With Ball, Arnaz founded Desilu Productions in 1950, initially to produce the vaudeville-style touring act that led to I Love Lucy. At that time, most television programs were broadcast live, and as the largest markets were in New York, the rest of the country received only kinescope images. Karl Freund, Arnaz's cameraman, and even Arnaz himself have been credited with the development of the multiple-camera setup production style using adjacent sets in front of a live audience that became the standard for subsequent situation comedies. The use of film enabled every station around the country to broadcast high-quality images of the show. Arnaz was told that it would be impossible to allow an audience onto a sound stage, but he worked with Freund to design a set that would accommodate an audience, allow filming, and adhere to fire and safety codes.[citation needed]. Due to the expense of 35mm film, Arnaz and Ball agreed to salary cuts. In return they retained the rights to the films. This was the basis for their invention of re-runs and syndicating TV shows (a huge source of new revenue).[13]

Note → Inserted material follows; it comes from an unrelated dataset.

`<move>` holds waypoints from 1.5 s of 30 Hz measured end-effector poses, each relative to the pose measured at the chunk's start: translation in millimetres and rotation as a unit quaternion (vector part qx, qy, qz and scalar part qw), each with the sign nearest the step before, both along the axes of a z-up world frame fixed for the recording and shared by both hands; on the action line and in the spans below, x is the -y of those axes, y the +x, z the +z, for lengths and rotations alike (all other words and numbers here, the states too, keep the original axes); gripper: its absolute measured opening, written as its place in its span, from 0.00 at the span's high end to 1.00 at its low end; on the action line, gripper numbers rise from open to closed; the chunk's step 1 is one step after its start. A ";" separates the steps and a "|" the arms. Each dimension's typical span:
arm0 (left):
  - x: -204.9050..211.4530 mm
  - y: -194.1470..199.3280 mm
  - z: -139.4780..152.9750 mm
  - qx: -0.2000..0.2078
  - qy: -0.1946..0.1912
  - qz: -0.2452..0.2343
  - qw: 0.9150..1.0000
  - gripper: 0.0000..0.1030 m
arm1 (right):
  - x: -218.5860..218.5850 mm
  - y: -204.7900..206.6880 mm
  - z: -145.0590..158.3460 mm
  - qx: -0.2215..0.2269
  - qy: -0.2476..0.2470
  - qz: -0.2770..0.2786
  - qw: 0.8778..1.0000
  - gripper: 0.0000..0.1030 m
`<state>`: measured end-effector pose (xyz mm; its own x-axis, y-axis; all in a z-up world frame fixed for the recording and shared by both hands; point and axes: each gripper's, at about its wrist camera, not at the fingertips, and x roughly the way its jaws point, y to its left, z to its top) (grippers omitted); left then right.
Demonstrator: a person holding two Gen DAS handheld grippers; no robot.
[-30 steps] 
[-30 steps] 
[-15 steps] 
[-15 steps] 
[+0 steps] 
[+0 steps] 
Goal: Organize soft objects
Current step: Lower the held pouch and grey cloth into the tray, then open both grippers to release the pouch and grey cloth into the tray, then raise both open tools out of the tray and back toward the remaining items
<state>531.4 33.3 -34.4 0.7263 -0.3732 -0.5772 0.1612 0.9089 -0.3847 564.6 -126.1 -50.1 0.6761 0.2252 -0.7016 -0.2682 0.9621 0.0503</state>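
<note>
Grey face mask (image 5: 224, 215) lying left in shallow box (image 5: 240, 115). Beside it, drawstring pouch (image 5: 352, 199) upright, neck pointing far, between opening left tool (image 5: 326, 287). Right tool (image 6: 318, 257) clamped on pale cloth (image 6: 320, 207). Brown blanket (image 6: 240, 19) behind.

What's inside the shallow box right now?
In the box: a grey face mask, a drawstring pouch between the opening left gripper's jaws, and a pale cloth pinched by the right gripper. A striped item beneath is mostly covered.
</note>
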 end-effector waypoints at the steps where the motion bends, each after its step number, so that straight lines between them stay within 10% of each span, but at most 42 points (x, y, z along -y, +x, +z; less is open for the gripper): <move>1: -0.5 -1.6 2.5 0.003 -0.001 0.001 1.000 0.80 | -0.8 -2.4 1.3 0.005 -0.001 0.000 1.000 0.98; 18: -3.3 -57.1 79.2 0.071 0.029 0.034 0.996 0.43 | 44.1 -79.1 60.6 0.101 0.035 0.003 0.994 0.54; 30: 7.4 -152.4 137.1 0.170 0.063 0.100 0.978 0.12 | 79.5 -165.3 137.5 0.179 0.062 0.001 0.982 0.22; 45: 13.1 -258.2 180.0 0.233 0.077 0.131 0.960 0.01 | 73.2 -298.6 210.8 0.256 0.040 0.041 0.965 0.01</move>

In addition to I Love Lucy, he executive produced The Ann Sothern Show and (starring Margaret Whiting and Barbara Whiting), and was involved in several other series such as The Untouchables, Whirlybirds, and Sheriff of Cochise / United States Marshal. He also produced the feature film Forever, Darling (1956), in which he and Ball starred. In the late 1950s, Arnaz proposed a Western television series to his then neighbor, Victor Orsatti, who formed a production company, Ror-Vic, in partnership with actor Rory Calhoun. Ror-Vic produced The Texan, which aired on Monday evenings on CBS from 1958 to 1960. Episodes were budgeted at $40,000 each, with two black-and-white segments filmed weekly through Desilu Studios. Despite the name, the series was filmed mostly in Pearl Flats in the Mojave Desert of Southern California. The program could have been renewed for a third season had Calhoun not desired to return to films.[14]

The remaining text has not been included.